Print out the whole listing below exactly as it is written.
Information shown Start Marker
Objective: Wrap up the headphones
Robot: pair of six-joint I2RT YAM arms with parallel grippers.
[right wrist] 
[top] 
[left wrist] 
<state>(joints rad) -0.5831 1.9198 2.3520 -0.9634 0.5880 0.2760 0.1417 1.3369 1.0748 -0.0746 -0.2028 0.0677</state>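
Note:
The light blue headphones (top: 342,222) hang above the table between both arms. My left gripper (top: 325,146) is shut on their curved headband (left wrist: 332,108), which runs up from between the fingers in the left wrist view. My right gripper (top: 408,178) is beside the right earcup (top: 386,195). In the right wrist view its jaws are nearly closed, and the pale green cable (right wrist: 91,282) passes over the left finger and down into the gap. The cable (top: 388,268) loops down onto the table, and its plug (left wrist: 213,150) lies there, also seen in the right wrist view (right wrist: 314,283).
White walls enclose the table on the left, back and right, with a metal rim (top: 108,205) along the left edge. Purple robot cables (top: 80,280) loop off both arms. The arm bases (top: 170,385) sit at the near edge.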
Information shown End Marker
Output
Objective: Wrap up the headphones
Robot: pair of six-joint I2RT YAM arms with parallel grippers.
[right wrist] 
[top] 
[left wrist] 
<state>(joints rad) -0.5831 1.9198 2.3520 -0.9634 0.5880 0.2760 0.1417 1.3369 1.0748 -0.0746 -0.2028 0.0677</state>
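Note:
The light blue headphones (top: 342,222) hang above the table between both arms. My left gripper (top: 325,146) is shut on their curved headband (left wrist: 332,108), which runs up from between the fingers in the left wrist view. My right gripper (top: 408,178) is beside the right earcup (top: 386,195). In the right wrist view its jaws are nearly closed, and the pale green cable (right wrist: 91,282) passes over the left finger and down into the gap. The cable (top: 388,268) loops down onto the table, and its plug (left wrist: 213,150) lies there, also seen in the right wrist view (right wrist: 314,283).
White walls enclose the table on the left, back and right, with a metal rim (top: 108,205) along the left edge. Purple robot cables (top: 80,280) loop off both arms. The arm bases (top: 170,385) sit at the near edge.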

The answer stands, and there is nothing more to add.